The Prime Minister sat at the end of the table, the cigar nestling in the fingers of his right hand. It was unlit and little more than a theatrical prop, but he liked to have it there, particularly when decisions had to be made. There were four other men at the table. On the Prime Minister's right the Commissioner of Police for the capital and the Permanent Under Secretary for the Ministry of Defence.

On his left the Director General of the Security Services, and further away a middle-ranking Civil Servant from the Home Office.

The Prime Minister had opened the meeting — begun as his dinner guests were still finding their way on to the pavement outside Number Ten — by asking the Commissioner to report on the latest situation at the house.

A detailed, clipped account. Without waste, no adjec-tives for effect, rhetoric removed. The policeman concluded, it's basically a classic siege situation, of which we have some experience of our own but on which there is much international information to fall back. They have three hostages, they are proven killers, one of them is confirmed injured. As yet we have no demands, but it's early for that.

They'll follow, and when they do they'll be wanting a plane out. These men are liable to be in a highly unstable condition after their failure earlier in the evening. In my submission, time as much as anything else will calm them down. Otherwise you have a potential bloodbath.'

The Prime Minister shifted his weight, faced the Director General.
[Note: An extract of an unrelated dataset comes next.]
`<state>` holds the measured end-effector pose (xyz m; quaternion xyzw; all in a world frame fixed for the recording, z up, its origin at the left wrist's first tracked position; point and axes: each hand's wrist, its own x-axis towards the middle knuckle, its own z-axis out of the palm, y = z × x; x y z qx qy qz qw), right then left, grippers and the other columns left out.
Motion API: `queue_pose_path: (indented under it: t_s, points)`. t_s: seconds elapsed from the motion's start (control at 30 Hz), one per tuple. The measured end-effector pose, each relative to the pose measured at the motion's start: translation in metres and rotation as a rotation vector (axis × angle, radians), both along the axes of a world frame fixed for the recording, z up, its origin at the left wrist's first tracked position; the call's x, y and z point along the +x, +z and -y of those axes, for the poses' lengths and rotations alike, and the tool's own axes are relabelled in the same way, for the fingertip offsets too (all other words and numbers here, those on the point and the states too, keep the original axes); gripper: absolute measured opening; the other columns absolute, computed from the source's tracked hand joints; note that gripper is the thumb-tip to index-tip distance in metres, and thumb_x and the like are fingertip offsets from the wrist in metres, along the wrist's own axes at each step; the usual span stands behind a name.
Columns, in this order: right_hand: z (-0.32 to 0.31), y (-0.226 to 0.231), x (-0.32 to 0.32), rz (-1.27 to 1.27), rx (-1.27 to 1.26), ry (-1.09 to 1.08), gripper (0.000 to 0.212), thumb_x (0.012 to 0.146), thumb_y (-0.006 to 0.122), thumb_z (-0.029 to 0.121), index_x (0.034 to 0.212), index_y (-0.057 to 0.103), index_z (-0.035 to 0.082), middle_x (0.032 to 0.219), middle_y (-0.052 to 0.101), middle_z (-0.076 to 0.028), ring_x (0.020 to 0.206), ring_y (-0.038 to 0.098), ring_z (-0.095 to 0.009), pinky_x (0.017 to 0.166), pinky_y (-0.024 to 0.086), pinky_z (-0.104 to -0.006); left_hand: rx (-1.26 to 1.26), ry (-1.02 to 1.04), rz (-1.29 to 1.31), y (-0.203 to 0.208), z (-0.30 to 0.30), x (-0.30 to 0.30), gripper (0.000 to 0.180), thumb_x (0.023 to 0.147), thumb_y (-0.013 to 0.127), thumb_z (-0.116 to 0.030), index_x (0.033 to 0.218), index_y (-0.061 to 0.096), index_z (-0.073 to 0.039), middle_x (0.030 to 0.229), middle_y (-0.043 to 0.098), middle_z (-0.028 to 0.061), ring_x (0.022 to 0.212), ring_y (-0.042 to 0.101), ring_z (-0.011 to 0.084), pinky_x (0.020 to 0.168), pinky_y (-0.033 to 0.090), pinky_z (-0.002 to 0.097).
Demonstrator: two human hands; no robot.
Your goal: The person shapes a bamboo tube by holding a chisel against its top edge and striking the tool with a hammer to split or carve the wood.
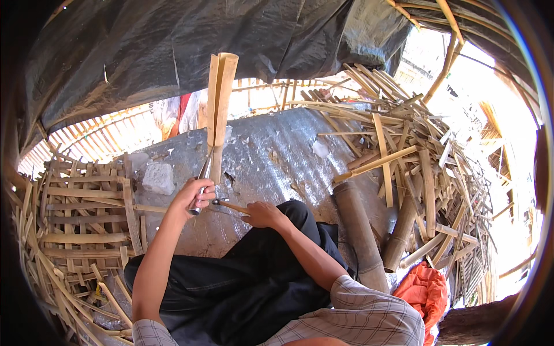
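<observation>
In front of me a pale bamboo piece (pixel 217 98) stands upright, with a split running down from its top. My left hand (pixel 193 194) is closed round a silver, tapering metal tool (pixel 204 168) with a tubular lower end. Its narrow tip reaches the lower end of the split; how deep it goes in I cannot tell. My right hand (pixel 264 215) grips a hammer by its wooden handle (pixel 234 207). The small metal hammer head (pixel 219 201) is close by the left hand's fingers and the bamboo's foot. Both hands are above my crossed legs.
A silvery sheet (pixel 277 144) covers the ground. Thick bamboo tubes (pixel 359 230) and a tall heap of split strips (pixel 427 155) are on the right. Woven bamboo lattice (pixel 86 213) fills the left, beside a pale block (pixel 158 178). Orange cloth (pixel 424 294) lies lower right; dark sheeting (pixel 173 46) hangs overhead.
</observation>
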<state>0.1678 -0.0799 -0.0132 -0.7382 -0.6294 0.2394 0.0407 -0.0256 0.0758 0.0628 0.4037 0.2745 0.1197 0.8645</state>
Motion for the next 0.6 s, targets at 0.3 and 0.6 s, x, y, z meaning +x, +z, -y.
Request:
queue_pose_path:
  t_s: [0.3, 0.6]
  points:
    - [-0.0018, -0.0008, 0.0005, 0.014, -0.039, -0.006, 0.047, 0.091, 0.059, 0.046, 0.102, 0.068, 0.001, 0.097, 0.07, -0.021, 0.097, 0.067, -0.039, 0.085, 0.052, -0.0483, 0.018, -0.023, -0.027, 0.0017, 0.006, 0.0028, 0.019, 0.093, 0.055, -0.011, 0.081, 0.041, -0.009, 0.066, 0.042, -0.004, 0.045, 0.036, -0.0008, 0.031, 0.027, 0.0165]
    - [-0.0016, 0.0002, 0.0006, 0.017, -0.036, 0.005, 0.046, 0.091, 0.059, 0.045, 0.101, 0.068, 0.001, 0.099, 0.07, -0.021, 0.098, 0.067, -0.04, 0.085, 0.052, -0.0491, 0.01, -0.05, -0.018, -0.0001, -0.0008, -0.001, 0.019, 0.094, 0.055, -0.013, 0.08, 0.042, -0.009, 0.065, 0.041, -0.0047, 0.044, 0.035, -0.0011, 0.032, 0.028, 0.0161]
'I've not much to add to that. Except that we believe that our man has wounded…'

'Your marksman,' the Prime Minister interrupted, 'the one that you put such faith in.'

'… our man has wounded the Irishman, McCoy. Our assessment is that McCoy would probably be the more skilful of the pair, in the tactical sense, that is, but that his resolve may not equal the Arab's. We would believe that if it came to a shoot-out in the house then the greater threat to the lives of the hostages and of the storm party would come from the Arab.'

So ridiculous, thought the Prime Minister. Intelligent men, all of us, people to see, work to be done, beds and families to be getting to, and all sitting round a table in the seat of Government discussing the form, the betting card on who kills best — the Celt or the Oriental. Nonsensical.

'Mr Dawson, we move into your realm. What are the considerations we have to weigh in contemplating the storming of the house?' The Prime Minister was looking past the Director General to the young, lean and shadow-pallored man who had to that moment taken no part in the discussion, only scribbled comprehensive shorthand notes on a small lined pad.

'With respect, sir' — Dawson spoke at a speed that matched his writing, not looking up from his papers, but in a low voice so that the others had to strain forward to hear him — 'the business we face is not that different to the proceedings of the Lord Chief Justice's Court. We can only deal with previous case histories, with other judgements. It is unlikely that there will be special circumstances that will give us an option that has not faced other authorities here or on the Continent or in the United States when challenged with the same problem. I submit that we have to look at the solutions that have been attempted or discarded in the past. First, the best documented: the Olympics attack. In Munich the Germans were confronted with an end-of-terrace building, but they were dealing with a larger group of hostages, and many more men in the attack squad. The Police President of the City considered the use of incapacitating gases and eliminated them as too slow.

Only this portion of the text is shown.